*The problem:* Work through the records below, line by line, and say how many lines include "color", with nothing else.

[[ The records open ]]

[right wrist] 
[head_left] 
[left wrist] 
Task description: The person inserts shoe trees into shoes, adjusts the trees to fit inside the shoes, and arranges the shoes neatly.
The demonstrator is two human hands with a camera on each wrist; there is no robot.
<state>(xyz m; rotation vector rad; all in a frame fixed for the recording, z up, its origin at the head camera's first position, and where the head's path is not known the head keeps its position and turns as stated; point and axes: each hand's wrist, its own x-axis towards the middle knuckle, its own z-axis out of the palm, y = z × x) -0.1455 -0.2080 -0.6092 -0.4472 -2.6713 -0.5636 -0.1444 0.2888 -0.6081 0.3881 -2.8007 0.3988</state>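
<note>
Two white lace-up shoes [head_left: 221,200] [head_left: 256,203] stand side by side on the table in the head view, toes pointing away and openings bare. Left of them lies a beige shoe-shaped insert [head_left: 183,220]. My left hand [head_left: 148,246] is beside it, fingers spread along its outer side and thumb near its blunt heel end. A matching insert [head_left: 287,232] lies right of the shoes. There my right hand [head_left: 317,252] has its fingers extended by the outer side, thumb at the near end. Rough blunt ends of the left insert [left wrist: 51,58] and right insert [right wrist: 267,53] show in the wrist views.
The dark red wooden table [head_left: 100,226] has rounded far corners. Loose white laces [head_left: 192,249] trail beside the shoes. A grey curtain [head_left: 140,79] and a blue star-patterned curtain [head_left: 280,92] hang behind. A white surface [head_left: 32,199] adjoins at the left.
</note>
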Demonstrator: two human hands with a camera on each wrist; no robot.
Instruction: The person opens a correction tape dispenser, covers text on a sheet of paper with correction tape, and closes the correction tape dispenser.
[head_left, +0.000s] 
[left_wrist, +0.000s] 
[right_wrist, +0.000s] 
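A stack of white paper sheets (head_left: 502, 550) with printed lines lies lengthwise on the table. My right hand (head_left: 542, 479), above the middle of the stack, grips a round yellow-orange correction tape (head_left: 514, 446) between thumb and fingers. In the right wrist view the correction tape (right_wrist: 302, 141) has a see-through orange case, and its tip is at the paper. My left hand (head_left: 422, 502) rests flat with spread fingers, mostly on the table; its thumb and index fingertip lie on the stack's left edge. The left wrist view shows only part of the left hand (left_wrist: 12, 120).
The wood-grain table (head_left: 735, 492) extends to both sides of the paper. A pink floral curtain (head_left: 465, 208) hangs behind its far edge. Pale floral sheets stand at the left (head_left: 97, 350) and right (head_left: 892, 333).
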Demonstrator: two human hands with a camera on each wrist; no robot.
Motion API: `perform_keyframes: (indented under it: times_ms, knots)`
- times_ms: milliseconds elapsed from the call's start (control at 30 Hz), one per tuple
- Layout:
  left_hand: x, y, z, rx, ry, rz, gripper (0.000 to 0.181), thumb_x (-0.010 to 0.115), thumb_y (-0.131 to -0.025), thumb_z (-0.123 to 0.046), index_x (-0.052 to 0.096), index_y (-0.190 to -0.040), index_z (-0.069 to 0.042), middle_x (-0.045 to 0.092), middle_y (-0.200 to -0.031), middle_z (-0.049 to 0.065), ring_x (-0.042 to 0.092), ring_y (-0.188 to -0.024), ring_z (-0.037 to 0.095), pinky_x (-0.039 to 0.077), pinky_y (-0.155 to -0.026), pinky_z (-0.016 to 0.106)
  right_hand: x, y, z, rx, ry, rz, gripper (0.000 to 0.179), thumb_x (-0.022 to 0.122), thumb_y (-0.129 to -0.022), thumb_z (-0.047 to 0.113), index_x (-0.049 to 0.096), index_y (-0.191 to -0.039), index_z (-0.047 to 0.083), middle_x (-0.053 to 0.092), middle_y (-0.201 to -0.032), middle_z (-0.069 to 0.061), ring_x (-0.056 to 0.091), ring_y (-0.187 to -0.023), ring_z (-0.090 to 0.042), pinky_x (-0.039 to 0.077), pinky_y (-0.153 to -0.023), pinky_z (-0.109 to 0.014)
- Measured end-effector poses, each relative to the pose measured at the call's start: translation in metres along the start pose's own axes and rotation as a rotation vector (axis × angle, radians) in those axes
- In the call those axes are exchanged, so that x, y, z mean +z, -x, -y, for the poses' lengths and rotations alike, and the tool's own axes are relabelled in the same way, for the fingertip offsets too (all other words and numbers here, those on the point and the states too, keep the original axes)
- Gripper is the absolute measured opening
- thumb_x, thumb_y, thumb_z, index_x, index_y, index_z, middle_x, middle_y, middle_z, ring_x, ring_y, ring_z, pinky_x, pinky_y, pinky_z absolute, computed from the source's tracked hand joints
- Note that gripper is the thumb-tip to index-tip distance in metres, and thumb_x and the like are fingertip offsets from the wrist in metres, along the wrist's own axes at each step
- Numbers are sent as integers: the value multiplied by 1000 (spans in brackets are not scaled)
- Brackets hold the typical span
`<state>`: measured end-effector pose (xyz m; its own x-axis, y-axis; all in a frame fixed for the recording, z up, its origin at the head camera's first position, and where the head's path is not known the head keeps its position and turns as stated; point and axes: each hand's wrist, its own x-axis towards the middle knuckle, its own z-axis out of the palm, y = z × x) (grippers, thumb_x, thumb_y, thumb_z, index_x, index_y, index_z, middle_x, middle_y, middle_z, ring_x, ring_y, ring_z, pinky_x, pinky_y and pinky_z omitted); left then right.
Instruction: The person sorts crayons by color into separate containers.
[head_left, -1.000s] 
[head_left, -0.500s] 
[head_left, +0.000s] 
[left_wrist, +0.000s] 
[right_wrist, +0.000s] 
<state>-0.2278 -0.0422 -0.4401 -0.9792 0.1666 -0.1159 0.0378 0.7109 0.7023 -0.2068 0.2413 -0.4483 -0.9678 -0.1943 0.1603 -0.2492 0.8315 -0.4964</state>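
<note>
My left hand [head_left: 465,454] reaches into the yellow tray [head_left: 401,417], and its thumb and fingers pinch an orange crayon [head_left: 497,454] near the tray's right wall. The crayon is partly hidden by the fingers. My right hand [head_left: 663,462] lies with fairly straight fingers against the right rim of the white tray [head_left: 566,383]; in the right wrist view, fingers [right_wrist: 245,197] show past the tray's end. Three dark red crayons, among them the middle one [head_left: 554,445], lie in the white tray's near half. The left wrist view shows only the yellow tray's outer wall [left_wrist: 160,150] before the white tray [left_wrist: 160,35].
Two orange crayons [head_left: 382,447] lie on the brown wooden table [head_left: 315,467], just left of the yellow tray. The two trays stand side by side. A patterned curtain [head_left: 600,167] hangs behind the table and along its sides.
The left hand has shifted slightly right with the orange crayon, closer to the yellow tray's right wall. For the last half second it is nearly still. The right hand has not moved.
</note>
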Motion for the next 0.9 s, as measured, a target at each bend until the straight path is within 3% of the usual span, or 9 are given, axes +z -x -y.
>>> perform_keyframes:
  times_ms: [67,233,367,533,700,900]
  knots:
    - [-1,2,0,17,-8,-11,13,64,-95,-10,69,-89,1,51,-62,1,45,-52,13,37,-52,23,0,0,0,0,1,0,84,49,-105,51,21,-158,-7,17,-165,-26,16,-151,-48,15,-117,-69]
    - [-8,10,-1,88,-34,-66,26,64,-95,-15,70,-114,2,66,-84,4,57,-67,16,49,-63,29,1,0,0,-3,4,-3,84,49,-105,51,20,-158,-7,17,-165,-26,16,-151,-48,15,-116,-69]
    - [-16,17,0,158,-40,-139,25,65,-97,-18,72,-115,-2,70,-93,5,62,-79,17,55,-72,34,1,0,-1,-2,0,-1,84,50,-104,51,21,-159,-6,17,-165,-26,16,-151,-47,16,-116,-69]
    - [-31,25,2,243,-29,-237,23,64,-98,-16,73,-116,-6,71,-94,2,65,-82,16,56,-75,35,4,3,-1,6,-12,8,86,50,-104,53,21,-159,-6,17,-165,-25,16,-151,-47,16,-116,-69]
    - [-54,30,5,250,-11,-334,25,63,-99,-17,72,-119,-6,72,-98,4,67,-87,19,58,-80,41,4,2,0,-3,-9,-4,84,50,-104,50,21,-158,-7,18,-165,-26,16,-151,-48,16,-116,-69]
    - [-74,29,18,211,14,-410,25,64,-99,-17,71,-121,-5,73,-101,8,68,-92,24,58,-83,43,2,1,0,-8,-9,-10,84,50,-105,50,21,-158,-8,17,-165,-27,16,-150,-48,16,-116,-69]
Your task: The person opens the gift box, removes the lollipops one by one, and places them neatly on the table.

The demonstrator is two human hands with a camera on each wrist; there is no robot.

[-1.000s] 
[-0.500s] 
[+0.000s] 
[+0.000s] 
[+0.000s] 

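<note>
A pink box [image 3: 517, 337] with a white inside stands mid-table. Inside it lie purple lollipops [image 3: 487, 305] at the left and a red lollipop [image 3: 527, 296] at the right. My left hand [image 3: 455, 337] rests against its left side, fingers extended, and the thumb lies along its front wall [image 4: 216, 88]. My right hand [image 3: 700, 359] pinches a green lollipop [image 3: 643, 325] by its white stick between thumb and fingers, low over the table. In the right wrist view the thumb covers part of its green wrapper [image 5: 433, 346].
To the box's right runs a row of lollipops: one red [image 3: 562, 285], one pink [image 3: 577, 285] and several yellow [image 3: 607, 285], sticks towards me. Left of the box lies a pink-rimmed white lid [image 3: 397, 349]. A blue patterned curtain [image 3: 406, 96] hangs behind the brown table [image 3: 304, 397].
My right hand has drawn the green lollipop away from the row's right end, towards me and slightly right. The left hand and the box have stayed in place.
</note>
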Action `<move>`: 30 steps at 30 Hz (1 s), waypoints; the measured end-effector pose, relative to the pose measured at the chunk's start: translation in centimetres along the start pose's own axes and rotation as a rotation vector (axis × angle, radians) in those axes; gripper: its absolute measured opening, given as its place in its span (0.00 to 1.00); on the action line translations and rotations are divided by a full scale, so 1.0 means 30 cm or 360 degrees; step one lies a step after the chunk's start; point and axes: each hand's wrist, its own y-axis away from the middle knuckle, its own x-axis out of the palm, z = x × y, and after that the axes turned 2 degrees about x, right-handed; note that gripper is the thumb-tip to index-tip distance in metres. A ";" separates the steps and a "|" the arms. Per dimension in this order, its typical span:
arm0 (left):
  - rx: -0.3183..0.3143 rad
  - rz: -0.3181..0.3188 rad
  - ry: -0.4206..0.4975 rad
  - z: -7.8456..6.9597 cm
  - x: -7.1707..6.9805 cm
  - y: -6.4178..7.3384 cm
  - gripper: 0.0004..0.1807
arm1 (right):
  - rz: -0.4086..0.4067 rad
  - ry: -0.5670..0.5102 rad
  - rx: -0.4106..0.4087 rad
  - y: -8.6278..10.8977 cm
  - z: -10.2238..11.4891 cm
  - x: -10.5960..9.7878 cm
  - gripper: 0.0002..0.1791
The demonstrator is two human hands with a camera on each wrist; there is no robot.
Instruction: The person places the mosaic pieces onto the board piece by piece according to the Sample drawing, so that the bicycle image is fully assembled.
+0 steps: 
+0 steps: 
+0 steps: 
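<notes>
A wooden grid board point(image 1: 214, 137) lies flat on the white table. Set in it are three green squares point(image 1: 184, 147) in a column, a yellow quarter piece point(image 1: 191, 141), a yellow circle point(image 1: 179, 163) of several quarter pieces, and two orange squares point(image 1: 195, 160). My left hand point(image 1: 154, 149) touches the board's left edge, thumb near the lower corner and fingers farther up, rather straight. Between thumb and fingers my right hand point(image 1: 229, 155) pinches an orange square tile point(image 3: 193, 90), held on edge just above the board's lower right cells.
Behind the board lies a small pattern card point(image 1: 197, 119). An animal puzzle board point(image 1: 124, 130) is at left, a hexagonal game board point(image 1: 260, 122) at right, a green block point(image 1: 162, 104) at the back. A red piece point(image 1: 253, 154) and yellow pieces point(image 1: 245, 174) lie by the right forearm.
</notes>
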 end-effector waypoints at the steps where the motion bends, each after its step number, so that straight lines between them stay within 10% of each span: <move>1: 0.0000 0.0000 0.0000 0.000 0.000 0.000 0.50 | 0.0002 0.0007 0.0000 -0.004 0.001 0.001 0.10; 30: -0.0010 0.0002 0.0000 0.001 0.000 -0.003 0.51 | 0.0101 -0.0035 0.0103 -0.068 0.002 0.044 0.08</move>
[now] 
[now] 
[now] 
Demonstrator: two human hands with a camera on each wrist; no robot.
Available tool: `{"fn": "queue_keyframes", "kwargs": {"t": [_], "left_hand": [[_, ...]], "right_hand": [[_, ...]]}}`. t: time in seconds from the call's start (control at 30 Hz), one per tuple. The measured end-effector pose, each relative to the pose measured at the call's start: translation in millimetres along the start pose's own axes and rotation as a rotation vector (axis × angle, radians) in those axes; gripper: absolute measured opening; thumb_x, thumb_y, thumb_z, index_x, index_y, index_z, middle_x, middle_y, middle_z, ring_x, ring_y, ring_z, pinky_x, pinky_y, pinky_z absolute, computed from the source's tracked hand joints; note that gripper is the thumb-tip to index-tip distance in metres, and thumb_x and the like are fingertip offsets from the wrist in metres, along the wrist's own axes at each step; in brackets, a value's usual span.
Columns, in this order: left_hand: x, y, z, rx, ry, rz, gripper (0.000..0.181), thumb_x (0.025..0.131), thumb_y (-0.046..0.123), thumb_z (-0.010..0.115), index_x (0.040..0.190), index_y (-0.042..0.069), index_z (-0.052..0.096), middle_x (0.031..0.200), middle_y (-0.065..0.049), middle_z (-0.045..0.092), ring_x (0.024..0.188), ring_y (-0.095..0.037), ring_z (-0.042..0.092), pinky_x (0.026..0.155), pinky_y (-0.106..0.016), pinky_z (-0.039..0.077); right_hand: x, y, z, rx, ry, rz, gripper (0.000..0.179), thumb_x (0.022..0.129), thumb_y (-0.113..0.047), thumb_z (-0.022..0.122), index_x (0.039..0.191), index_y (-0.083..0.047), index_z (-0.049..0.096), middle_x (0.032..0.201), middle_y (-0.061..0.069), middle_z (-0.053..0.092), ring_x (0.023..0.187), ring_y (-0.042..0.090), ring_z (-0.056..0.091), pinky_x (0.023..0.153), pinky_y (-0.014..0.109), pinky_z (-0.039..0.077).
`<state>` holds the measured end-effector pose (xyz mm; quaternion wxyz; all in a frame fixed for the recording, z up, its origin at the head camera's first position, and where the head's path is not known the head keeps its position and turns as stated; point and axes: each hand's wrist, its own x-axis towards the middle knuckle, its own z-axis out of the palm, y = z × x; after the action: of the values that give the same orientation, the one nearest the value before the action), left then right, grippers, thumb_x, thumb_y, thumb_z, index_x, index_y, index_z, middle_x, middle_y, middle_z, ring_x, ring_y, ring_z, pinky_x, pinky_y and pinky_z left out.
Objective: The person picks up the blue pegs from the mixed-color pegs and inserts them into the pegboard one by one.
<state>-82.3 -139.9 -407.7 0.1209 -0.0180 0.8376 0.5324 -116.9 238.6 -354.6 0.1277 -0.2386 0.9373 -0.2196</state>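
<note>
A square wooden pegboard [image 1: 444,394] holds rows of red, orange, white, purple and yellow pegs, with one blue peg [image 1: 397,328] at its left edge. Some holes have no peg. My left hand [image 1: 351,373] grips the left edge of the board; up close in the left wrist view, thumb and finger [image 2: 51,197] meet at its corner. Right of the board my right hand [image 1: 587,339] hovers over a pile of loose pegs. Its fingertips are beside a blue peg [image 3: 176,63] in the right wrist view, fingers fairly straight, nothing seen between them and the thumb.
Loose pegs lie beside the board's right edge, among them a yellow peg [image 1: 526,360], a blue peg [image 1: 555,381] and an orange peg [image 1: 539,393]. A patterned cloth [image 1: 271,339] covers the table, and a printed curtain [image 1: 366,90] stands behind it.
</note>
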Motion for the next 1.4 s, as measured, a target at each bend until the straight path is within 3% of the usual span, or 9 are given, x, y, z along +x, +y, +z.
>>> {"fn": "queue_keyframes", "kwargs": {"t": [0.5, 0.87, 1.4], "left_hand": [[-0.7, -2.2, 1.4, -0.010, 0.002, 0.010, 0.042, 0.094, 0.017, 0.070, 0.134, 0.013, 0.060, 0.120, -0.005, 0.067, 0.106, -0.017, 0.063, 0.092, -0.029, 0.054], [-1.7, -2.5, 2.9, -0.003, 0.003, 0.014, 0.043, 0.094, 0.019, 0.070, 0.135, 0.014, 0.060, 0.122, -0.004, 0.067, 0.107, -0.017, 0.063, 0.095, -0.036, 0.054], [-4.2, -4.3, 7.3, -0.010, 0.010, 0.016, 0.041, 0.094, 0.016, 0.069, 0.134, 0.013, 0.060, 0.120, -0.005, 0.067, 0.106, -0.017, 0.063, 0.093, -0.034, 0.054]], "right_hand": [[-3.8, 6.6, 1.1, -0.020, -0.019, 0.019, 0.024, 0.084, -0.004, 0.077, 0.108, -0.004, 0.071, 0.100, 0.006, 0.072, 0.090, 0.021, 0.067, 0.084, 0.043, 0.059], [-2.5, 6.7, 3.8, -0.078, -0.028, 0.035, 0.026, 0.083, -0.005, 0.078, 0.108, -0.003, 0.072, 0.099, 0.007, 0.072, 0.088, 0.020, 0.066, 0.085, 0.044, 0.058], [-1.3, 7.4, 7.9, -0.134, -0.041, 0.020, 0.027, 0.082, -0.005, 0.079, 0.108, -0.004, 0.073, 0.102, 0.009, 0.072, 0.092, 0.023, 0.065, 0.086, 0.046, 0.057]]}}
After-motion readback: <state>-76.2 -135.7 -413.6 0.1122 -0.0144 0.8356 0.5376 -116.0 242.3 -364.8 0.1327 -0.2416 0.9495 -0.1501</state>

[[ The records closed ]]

*Task output:* 2